» **Task goal**
Filter the records below and copy every line containing the word "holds".

» **Data to process**

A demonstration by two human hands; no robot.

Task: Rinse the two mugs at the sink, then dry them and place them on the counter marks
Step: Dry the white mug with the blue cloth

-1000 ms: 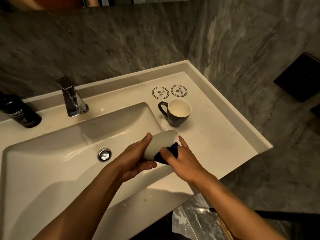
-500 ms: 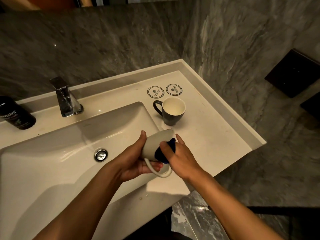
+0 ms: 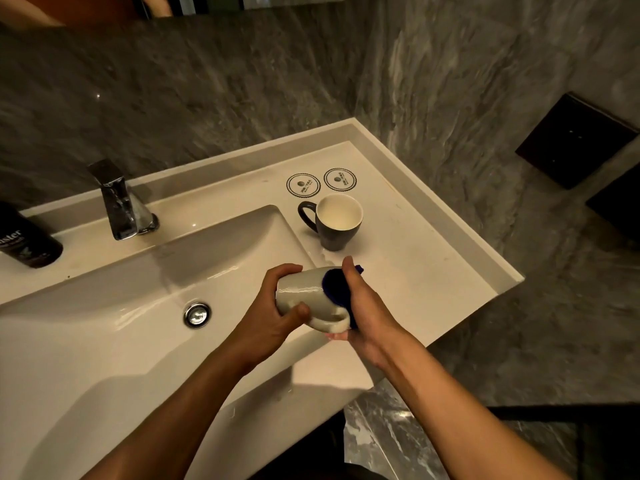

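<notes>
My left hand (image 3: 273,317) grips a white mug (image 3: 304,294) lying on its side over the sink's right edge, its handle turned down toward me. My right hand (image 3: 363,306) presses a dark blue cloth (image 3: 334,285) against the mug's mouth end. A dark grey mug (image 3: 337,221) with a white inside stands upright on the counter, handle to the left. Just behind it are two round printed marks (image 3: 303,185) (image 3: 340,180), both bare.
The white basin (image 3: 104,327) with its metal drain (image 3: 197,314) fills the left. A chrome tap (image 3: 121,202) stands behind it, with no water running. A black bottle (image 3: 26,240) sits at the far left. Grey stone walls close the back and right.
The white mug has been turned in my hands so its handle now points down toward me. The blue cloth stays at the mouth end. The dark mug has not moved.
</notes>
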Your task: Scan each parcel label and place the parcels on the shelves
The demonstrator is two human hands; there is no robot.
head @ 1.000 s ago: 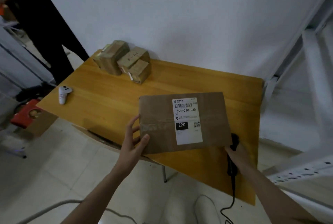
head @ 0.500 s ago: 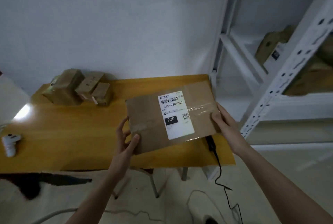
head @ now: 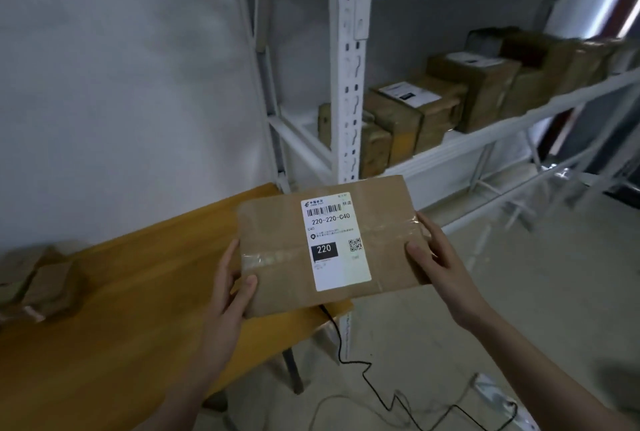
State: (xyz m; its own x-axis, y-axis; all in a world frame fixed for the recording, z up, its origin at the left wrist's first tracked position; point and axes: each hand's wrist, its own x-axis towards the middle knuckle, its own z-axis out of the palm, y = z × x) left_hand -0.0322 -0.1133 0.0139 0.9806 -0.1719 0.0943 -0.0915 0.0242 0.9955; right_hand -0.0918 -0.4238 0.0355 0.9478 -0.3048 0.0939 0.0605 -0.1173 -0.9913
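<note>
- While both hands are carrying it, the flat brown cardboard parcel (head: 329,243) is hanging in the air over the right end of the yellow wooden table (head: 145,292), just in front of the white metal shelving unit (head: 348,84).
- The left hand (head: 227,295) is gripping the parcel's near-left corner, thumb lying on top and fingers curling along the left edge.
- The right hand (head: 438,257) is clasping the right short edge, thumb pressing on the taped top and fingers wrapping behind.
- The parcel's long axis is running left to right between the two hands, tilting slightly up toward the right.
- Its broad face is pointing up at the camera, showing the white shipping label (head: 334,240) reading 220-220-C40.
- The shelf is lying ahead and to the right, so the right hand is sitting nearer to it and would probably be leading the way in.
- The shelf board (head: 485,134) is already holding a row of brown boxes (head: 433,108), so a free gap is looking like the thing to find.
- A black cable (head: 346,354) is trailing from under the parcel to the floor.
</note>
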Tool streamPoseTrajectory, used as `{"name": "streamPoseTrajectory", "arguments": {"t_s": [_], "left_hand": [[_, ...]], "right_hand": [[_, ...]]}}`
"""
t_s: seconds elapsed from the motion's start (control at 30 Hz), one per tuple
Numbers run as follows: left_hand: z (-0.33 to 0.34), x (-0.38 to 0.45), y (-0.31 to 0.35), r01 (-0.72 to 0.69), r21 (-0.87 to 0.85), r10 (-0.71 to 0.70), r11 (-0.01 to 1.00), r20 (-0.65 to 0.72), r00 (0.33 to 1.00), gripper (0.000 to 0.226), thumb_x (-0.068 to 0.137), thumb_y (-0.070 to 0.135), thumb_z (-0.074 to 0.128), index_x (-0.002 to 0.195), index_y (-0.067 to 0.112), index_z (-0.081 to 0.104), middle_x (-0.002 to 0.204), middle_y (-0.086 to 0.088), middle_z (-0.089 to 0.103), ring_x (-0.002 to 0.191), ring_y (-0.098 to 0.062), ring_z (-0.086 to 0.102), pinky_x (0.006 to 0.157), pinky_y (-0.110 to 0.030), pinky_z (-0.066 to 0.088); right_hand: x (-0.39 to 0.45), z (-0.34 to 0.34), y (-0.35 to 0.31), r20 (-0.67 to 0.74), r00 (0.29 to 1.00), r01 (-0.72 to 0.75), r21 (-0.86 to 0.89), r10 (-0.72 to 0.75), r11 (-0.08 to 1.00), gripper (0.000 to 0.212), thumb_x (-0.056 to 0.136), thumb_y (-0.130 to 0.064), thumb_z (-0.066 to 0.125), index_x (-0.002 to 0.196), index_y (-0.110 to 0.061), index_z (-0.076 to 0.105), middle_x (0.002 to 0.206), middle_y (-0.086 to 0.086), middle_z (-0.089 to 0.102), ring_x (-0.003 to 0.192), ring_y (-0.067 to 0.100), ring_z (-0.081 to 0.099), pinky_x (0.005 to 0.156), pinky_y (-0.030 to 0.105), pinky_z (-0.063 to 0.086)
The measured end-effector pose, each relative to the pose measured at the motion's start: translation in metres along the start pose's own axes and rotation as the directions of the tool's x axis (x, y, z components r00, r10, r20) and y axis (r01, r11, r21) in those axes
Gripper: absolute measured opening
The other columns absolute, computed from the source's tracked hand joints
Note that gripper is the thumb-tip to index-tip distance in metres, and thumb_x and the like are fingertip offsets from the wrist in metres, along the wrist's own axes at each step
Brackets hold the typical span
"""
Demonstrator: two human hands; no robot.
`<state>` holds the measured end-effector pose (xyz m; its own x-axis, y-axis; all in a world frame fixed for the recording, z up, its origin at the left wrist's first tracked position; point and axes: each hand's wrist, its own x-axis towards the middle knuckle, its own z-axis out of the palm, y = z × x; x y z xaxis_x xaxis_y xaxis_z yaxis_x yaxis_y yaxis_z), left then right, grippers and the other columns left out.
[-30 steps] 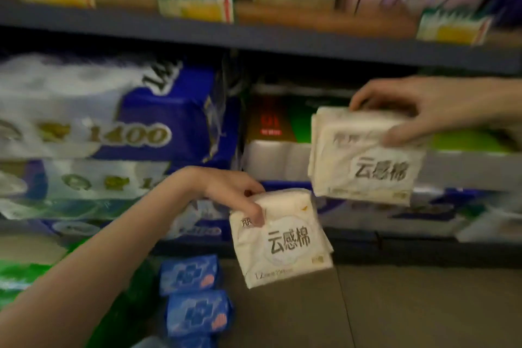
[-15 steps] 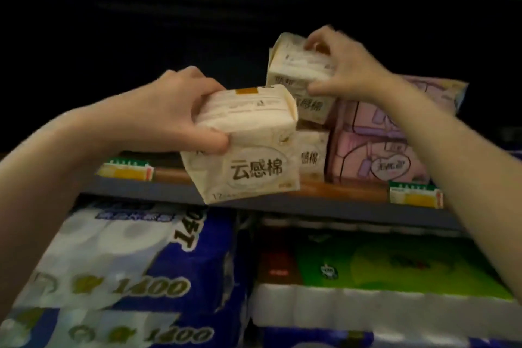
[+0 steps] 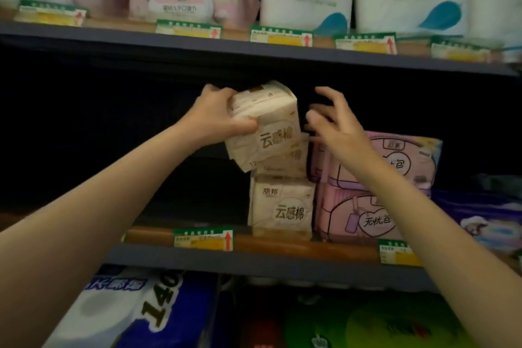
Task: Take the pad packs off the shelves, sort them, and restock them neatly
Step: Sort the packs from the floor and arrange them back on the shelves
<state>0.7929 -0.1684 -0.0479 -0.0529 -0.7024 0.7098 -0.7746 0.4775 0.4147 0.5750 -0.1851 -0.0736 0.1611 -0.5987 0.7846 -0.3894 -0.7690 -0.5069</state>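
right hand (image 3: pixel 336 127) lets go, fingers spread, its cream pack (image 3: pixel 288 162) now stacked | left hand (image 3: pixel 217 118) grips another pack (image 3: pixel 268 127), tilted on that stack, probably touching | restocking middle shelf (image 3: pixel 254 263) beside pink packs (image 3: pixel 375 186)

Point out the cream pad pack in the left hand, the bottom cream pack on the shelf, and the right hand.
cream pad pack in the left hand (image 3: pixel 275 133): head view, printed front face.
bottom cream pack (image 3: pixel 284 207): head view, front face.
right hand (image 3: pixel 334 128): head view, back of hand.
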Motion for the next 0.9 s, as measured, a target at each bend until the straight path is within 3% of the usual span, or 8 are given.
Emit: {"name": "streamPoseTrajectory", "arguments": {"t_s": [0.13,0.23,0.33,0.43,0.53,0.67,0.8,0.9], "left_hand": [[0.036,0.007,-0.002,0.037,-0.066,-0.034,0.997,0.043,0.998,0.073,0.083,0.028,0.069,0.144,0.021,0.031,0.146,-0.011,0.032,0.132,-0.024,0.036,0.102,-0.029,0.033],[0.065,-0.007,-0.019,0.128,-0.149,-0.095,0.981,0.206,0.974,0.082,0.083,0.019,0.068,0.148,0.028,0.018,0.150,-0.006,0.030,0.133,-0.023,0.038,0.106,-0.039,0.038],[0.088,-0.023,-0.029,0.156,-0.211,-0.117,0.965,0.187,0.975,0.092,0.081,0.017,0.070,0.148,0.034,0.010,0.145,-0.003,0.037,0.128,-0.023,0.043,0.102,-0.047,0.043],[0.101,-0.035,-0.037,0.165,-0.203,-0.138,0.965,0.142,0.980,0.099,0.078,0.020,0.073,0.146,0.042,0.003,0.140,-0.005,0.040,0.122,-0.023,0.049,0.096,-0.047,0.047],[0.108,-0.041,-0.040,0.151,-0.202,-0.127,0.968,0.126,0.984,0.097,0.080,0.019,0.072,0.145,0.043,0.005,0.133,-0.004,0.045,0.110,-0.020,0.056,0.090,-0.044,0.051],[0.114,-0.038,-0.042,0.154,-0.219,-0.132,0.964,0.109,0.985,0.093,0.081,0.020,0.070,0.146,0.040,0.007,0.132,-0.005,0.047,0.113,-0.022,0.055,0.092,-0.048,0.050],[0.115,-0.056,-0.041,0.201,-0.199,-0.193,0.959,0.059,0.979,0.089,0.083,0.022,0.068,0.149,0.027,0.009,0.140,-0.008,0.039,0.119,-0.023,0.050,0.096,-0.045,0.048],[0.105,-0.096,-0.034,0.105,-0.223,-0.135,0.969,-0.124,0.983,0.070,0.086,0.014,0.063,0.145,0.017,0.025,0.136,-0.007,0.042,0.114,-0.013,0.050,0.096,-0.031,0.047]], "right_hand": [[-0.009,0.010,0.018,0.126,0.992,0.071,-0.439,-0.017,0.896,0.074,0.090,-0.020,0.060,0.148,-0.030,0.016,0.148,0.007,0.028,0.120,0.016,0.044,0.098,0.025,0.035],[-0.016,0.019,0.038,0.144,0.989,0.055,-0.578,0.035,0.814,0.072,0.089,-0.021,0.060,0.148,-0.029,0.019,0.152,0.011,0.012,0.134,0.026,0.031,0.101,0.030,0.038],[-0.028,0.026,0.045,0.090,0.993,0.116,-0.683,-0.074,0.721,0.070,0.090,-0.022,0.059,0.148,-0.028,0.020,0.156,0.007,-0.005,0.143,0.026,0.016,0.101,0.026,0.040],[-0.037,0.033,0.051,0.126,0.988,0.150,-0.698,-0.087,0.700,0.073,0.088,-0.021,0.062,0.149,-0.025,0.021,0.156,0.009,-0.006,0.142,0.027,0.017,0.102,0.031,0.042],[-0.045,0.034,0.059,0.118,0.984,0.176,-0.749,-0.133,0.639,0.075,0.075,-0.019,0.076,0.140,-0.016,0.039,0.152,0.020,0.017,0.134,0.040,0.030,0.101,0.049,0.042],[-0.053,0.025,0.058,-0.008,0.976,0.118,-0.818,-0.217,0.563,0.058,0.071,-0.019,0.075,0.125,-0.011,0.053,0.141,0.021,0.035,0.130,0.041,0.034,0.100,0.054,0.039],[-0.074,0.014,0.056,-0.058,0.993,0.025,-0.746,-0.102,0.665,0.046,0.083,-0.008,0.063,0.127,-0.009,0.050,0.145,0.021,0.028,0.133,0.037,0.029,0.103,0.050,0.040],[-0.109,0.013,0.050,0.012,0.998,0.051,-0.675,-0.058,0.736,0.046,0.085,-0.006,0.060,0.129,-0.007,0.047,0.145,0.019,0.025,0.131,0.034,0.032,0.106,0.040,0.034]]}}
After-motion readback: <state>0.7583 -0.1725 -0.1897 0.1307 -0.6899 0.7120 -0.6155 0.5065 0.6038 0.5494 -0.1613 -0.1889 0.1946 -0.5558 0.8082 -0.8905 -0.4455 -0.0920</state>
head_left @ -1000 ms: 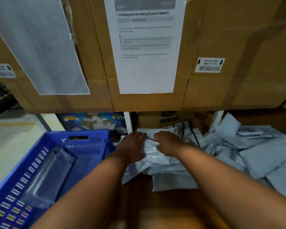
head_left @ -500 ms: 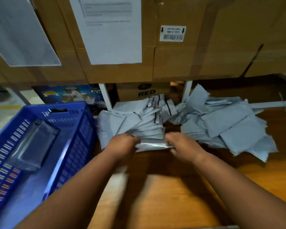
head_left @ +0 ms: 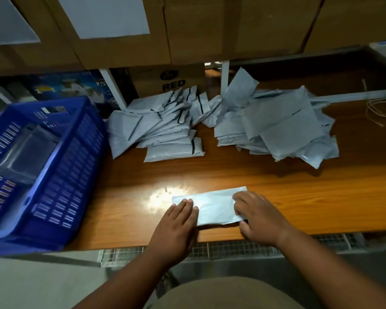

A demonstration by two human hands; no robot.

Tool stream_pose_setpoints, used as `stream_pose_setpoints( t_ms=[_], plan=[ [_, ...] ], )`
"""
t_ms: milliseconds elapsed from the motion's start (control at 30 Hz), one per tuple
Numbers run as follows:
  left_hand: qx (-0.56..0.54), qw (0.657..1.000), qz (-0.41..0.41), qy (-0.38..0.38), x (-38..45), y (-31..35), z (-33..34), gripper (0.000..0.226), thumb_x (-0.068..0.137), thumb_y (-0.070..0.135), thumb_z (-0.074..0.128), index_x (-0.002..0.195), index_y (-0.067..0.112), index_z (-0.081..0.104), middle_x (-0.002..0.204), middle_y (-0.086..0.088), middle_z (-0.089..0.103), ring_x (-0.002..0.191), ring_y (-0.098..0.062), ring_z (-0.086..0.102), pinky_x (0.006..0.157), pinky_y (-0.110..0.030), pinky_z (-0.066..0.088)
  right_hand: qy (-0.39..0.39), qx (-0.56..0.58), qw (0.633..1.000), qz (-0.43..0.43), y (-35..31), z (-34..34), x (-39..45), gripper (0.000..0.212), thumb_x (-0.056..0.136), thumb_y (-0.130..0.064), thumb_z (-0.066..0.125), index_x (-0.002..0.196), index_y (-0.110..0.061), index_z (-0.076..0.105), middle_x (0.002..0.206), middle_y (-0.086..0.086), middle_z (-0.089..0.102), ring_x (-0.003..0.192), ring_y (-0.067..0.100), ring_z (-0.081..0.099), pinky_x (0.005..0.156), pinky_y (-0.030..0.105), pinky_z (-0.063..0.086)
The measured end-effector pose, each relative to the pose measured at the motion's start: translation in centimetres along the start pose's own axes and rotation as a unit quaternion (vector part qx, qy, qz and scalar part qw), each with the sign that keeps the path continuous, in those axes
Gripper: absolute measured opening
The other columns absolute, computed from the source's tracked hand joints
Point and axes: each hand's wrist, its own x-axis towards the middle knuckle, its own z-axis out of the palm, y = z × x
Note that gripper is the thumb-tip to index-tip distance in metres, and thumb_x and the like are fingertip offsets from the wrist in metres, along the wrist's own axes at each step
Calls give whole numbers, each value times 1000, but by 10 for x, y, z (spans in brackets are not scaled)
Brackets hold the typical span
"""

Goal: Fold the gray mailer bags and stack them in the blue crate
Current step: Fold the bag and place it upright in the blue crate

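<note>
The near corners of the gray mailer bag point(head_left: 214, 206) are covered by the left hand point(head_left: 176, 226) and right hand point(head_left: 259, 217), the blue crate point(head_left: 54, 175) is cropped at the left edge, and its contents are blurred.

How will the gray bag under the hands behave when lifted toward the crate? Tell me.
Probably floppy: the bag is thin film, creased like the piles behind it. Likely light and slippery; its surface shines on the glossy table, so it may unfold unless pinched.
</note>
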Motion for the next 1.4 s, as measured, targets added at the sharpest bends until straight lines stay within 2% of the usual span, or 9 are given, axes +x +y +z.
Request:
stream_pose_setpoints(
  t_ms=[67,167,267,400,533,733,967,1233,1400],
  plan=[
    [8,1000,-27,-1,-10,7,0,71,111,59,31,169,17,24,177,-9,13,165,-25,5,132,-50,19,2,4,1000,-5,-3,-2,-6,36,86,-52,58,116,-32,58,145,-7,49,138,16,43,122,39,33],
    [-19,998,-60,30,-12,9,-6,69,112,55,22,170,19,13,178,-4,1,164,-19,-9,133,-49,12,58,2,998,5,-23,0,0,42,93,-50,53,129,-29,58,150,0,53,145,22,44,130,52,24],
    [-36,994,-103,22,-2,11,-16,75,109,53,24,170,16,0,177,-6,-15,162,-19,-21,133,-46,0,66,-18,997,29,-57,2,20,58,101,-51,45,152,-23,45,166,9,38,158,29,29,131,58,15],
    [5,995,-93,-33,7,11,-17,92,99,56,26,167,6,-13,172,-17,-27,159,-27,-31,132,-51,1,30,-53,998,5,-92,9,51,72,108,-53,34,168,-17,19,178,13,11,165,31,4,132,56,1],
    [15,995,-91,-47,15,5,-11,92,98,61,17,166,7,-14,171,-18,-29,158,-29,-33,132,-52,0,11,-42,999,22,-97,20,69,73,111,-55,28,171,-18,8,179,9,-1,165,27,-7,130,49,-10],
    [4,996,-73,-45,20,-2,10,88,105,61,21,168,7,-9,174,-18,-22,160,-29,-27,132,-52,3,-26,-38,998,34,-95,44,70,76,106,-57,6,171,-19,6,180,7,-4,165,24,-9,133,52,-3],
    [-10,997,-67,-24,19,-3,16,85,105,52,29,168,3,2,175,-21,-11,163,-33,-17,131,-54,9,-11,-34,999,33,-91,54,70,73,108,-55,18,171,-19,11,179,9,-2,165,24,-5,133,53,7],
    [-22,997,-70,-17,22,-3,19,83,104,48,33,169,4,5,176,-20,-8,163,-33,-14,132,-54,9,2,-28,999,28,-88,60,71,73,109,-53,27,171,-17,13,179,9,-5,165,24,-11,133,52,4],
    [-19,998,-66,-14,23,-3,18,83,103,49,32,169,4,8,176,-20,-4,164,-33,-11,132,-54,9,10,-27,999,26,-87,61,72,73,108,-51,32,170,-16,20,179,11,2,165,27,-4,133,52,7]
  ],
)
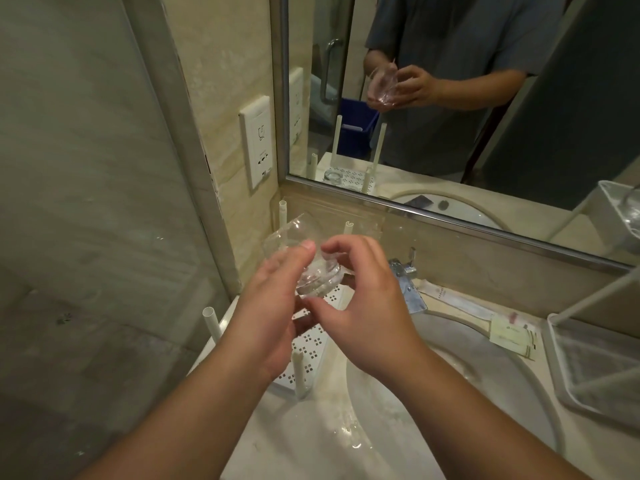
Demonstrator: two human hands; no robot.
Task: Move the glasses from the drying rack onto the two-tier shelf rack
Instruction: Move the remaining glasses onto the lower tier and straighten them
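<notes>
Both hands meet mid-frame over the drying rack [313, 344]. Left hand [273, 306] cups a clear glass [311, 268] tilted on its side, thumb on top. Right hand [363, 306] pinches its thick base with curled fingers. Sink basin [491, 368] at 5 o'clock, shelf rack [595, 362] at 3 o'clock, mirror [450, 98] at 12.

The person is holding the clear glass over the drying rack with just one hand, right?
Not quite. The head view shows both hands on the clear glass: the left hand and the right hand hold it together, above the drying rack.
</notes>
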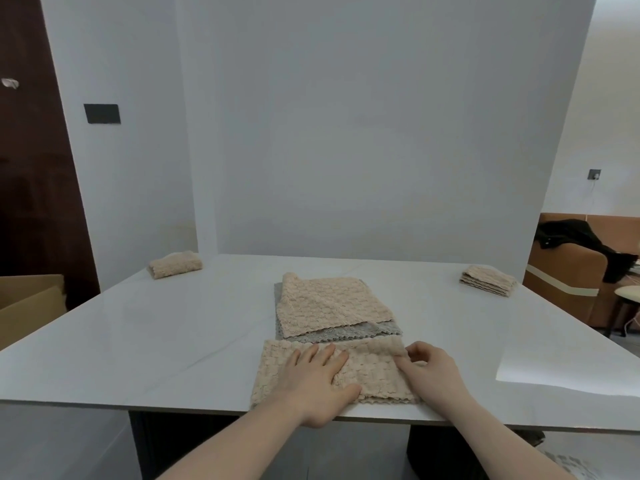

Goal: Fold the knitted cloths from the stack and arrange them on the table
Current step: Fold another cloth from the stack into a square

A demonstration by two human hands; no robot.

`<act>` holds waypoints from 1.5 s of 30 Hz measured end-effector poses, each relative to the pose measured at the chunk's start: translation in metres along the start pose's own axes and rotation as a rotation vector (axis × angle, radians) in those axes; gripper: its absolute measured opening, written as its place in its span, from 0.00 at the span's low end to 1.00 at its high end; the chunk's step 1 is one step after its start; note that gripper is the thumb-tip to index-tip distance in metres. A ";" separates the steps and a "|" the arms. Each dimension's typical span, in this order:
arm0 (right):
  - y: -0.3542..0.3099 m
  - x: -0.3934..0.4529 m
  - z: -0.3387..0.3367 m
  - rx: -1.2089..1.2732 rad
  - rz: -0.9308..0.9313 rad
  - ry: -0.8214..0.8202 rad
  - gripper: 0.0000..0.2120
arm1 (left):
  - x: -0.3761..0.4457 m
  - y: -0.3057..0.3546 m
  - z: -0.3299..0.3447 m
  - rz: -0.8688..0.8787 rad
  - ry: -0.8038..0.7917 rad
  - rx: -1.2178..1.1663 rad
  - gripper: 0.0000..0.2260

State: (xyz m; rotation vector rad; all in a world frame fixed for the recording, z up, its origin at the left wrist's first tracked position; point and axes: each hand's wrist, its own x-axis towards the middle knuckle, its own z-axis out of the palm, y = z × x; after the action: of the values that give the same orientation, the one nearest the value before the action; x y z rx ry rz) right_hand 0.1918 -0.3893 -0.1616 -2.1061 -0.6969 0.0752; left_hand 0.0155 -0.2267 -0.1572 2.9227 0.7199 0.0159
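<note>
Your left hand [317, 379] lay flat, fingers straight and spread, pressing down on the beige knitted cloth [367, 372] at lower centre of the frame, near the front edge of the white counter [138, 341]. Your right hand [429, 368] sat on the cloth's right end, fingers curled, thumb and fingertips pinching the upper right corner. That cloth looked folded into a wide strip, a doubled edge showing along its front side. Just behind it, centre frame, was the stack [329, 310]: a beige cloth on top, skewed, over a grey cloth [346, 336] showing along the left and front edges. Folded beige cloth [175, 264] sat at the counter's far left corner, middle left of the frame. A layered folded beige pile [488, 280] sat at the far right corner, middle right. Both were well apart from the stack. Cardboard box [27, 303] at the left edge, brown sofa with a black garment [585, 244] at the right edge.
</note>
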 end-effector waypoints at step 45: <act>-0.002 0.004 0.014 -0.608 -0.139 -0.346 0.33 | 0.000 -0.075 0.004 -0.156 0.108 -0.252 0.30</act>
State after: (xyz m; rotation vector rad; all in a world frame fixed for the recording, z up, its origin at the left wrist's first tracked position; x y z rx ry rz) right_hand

» **Written response**
`<state>` holds the measured end-effector pose (xyz m; its own x-axis, y-axis; all in a world frame fixed for the recording, z up, its origin at the left wrist's first tracked position; point and axes: each hand's wrist, its own x-axis towards the middle knuckle, its own z-axis out of the palm, y = z × x; x y z xaxis_x xaxis_y xaxis_z yaxis_x yaxis_y yaxis_z), left then right, grippers and the other columns left out.
`<act>` holds waypoints from 1.5 s of 30 Hz measured end-effector poses, each relative to the pose measured at the chunk's start: translation in metres along the start pose's own axes and rotation as a rotation vector (axis × angle, radians) in those axes; gripper: its absolute measured opening, written as its place in its span, from 0.00 at the span's low end to 1.00 at its high end; the chunk's step 1 is one step after its start; note that gripper is the thumb-tip to index-tip distance in metres. A ";" separates the steps and a "|" the arms. Each dimension's typical span, in this order:

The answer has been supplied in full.